▸ Exercise aim
Beneath this instruction is a listing; print exactly the lines in it starting at the line that contains "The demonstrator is" and going through the line that contains "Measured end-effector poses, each".

▸ Supplied records

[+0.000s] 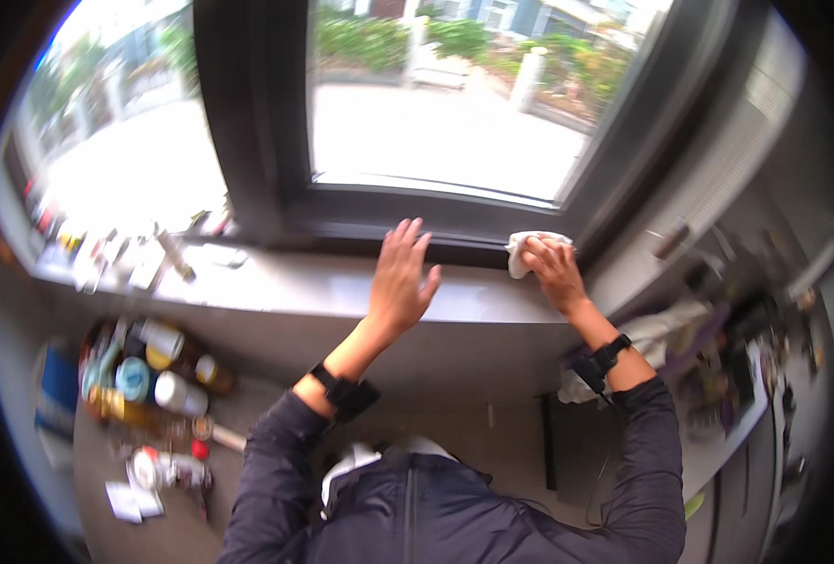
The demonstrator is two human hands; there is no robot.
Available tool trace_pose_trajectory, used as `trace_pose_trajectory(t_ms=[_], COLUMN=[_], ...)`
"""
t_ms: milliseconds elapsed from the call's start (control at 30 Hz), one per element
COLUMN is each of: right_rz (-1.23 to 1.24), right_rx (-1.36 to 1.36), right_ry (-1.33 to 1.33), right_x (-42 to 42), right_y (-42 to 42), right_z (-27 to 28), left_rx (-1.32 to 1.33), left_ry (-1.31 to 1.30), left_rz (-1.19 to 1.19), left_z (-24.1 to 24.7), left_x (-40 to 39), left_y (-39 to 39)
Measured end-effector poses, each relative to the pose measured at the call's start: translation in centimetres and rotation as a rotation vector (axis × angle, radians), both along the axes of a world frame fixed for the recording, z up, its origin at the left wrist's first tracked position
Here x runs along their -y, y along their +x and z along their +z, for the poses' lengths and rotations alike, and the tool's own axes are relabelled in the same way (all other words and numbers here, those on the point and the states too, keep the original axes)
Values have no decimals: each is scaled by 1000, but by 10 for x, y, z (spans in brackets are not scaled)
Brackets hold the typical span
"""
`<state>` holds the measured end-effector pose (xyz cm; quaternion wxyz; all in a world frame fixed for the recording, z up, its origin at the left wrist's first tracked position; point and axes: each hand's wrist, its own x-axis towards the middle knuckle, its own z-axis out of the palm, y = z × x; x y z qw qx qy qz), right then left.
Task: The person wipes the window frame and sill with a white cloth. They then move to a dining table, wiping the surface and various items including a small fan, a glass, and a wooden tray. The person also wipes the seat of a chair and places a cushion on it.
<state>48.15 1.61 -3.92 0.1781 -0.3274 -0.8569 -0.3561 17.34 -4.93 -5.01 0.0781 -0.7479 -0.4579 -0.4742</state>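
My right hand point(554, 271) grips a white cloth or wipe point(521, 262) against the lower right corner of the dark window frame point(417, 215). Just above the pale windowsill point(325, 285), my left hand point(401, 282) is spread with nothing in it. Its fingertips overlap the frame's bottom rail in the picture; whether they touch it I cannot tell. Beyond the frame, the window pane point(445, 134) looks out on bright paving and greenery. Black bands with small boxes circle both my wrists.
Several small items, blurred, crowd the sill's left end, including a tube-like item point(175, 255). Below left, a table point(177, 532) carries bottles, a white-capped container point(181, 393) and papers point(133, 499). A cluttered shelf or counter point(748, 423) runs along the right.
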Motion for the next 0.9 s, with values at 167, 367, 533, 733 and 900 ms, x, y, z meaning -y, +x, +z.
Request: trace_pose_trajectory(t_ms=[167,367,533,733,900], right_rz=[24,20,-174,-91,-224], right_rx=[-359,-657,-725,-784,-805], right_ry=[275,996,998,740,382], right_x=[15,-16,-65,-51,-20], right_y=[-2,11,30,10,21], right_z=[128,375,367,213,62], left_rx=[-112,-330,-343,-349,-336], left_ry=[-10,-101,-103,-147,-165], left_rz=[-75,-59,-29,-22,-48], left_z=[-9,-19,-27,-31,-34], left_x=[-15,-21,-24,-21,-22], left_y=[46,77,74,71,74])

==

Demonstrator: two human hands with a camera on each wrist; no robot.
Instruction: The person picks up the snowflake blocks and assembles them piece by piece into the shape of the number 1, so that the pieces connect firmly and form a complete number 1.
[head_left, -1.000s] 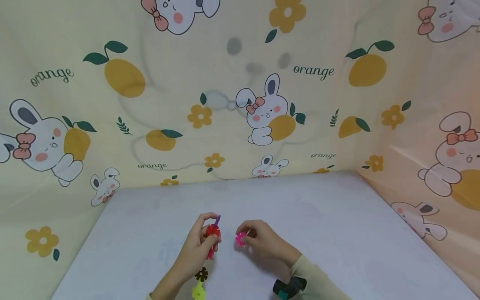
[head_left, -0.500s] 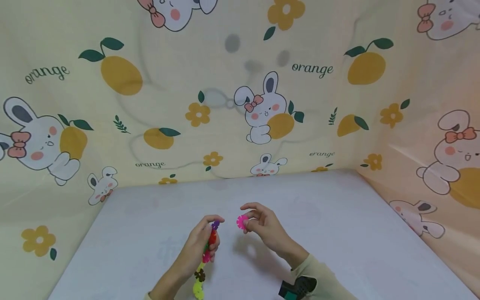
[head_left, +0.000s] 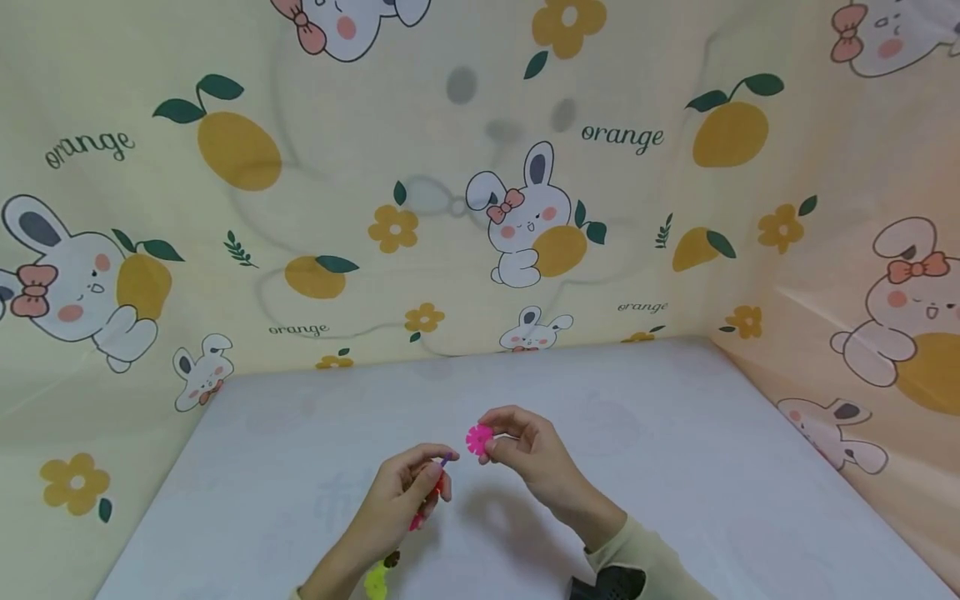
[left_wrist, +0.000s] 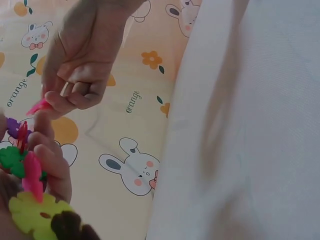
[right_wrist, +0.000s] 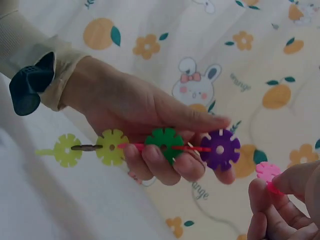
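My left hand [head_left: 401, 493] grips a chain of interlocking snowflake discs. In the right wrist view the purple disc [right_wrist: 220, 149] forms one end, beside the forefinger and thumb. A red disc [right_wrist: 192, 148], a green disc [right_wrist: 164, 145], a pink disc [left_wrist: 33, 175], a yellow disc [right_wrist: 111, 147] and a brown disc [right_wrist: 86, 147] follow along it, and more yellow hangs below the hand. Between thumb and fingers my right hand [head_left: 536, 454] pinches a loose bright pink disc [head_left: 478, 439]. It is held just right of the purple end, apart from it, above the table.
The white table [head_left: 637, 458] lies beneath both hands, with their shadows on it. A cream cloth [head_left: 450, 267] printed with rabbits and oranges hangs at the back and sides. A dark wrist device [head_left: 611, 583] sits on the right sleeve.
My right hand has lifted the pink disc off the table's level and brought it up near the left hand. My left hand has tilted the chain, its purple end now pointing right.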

▸ Problem solution
The demonstrator is two human hands; there is no robot.
Available tool trace_pose_trajectory, used as `trace_pose_trajectory(t_ms=[_], COLUMN=[_], ...)`
"""
t_ms: milliseconds elapsed from the call's start (control at 30 Hz), one per element
COLUMN is each of: right_rz (-1.23 to 1.24), right_rx (-1.36 to 1.36), right_ry (-1.33 to 1.33), right_x (-42 to 42), right_y (-42 to 42), right_z (-27 to 28), left_rx (-1.32 to 1.33), left_ry (-1.31 to 1.30), left_rz (-1.19 to 1.19), left_z (-24.1 to 24.7), left_x (-40 to 39), left_y (-39 to 39)
Measured end-effector poses, each relative to the pose measured at the call's start: translation in centimetres and rotation as a rotation vector (axis × angle, radians), both along the axes of a world frame fixed for the recording, z up, its origin at the left wrist's first tracked position

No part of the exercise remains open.